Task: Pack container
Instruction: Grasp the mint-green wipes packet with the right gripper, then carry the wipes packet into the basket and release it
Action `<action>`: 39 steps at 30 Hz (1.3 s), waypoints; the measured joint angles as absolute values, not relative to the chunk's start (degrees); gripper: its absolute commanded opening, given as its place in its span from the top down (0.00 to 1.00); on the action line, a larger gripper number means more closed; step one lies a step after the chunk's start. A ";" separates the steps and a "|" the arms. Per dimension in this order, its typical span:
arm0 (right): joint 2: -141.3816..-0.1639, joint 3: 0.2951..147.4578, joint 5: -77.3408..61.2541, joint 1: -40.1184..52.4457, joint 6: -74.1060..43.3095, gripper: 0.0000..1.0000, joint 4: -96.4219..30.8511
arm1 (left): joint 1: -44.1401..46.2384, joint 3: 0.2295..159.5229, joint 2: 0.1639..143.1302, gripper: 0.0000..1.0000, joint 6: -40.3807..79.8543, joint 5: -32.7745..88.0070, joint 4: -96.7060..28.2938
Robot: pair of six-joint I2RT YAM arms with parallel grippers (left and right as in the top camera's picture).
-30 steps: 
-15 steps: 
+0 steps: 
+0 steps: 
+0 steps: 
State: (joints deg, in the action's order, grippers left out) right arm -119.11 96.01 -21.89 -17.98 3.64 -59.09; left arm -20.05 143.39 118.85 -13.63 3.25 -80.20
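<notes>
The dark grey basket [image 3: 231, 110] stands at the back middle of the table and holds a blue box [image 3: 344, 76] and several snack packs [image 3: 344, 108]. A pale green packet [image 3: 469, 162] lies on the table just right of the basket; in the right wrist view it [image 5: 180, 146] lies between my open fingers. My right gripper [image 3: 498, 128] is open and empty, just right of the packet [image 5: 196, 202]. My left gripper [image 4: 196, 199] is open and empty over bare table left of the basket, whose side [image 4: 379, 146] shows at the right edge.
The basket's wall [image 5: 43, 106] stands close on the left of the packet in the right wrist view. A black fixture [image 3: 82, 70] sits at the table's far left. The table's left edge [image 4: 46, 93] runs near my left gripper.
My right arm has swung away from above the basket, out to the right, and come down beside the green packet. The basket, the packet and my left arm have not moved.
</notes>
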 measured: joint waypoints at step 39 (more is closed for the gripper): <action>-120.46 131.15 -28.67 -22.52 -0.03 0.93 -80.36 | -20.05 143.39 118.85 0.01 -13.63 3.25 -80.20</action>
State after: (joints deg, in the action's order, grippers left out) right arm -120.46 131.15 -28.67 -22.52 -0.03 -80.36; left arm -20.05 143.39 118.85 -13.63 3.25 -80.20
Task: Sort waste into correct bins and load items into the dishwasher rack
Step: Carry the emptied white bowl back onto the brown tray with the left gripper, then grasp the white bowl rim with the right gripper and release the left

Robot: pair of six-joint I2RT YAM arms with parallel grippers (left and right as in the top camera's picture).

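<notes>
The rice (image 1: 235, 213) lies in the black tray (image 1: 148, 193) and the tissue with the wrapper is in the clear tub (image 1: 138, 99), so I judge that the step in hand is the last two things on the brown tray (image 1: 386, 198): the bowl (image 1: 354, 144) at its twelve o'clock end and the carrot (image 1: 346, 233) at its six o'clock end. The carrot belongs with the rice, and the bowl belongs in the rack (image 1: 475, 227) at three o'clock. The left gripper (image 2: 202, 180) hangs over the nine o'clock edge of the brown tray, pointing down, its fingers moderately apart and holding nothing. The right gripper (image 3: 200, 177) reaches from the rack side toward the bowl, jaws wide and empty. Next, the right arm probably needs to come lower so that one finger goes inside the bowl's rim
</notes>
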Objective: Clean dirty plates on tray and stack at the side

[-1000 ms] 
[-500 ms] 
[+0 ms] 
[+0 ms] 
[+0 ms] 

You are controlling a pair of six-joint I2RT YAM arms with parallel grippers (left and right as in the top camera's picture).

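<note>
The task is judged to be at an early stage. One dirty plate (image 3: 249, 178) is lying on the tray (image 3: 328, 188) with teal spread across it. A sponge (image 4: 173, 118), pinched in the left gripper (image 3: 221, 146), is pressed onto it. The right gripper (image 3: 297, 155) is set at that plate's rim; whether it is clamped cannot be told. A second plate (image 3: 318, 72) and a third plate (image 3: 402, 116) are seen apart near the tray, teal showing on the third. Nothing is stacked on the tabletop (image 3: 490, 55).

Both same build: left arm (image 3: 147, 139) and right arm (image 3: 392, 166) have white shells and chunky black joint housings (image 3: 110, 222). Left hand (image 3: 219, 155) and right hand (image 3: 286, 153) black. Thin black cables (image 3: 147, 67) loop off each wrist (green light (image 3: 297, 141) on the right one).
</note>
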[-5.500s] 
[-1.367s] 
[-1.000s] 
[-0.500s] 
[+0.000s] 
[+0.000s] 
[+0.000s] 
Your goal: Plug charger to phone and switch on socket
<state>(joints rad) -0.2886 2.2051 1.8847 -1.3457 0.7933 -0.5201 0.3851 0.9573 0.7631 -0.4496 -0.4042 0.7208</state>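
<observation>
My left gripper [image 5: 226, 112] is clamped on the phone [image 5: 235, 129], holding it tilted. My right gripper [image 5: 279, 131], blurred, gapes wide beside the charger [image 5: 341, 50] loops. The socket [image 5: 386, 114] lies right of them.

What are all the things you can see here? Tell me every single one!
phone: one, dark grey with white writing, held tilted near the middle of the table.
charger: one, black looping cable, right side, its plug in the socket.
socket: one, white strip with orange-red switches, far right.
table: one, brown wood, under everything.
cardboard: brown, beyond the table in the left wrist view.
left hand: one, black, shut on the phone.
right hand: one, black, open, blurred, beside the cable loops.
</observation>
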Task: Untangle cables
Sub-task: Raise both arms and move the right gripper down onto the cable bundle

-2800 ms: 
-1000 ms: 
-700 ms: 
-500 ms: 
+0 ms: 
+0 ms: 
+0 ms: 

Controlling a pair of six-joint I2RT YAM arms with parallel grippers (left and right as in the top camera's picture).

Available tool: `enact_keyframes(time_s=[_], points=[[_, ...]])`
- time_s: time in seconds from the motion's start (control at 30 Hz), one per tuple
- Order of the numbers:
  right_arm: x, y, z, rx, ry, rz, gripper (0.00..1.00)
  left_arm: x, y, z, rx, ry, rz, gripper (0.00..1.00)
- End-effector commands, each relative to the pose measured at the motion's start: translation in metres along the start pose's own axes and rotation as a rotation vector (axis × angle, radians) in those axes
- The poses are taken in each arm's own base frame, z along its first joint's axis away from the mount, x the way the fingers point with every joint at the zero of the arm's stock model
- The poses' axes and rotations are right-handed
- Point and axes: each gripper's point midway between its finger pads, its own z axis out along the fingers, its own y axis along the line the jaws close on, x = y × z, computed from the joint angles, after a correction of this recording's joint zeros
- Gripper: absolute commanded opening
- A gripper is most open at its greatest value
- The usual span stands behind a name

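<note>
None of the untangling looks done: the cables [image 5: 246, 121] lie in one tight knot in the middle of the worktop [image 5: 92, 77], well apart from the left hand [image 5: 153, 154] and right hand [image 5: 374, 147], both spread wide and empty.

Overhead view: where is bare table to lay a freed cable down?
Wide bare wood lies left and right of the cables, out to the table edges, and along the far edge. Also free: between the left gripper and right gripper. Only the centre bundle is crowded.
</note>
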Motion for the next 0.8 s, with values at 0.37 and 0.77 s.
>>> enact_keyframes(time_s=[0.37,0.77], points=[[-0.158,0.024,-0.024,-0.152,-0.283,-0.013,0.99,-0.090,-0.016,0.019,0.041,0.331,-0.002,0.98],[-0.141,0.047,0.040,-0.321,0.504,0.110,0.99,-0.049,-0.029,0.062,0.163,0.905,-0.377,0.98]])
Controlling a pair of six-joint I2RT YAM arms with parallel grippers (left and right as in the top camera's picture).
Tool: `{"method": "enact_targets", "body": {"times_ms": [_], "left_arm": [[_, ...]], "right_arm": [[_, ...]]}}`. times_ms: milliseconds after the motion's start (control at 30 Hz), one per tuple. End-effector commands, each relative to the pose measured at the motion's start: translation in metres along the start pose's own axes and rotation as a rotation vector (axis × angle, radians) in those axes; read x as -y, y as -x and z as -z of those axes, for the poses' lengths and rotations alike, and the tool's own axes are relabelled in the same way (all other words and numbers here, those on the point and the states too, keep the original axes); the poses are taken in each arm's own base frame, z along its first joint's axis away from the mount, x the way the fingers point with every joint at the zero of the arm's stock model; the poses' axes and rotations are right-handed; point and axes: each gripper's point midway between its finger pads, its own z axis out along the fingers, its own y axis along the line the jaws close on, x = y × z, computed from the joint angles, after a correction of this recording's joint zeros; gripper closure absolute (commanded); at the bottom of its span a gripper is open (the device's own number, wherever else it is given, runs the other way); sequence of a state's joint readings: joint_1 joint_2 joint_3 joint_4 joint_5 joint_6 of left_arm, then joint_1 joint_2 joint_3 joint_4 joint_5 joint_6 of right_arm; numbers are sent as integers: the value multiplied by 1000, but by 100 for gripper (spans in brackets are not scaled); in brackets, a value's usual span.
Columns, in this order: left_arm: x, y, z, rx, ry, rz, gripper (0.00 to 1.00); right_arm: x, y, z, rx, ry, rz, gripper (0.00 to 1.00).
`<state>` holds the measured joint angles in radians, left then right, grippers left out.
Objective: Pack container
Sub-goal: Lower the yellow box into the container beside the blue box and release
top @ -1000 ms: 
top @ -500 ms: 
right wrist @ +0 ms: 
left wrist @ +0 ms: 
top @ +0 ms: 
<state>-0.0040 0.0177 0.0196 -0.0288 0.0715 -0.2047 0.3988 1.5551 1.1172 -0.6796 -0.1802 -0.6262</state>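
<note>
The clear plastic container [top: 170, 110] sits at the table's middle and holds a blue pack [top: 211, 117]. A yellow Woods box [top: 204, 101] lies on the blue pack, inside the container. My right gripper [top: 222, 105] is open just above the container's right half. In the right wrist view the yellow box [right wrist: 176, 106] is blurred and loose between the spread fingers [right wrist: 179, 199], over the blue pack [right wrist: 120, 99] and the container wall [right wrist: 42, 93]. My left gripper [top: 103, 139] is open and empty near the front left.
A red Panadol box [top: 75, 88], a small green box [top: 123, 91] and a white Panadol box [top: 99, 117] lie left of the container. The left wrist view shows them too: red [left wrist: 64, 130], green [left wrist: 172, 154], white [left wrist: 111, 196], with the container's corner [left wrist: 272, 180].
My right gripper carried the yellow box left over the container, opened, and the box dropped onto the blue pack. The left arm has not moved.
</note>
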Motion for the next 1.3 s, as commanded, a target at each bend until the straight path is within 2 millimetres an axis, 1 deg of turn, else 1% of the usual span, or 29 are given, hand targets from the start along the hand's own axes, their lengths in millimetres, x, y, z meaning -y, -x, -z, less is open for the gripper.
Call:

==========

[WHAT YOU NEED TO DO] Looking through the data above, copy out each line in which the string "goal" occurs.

[ANSWER TO THE EXERCISE]
Your goal: Plug charger to phone and switch on socket
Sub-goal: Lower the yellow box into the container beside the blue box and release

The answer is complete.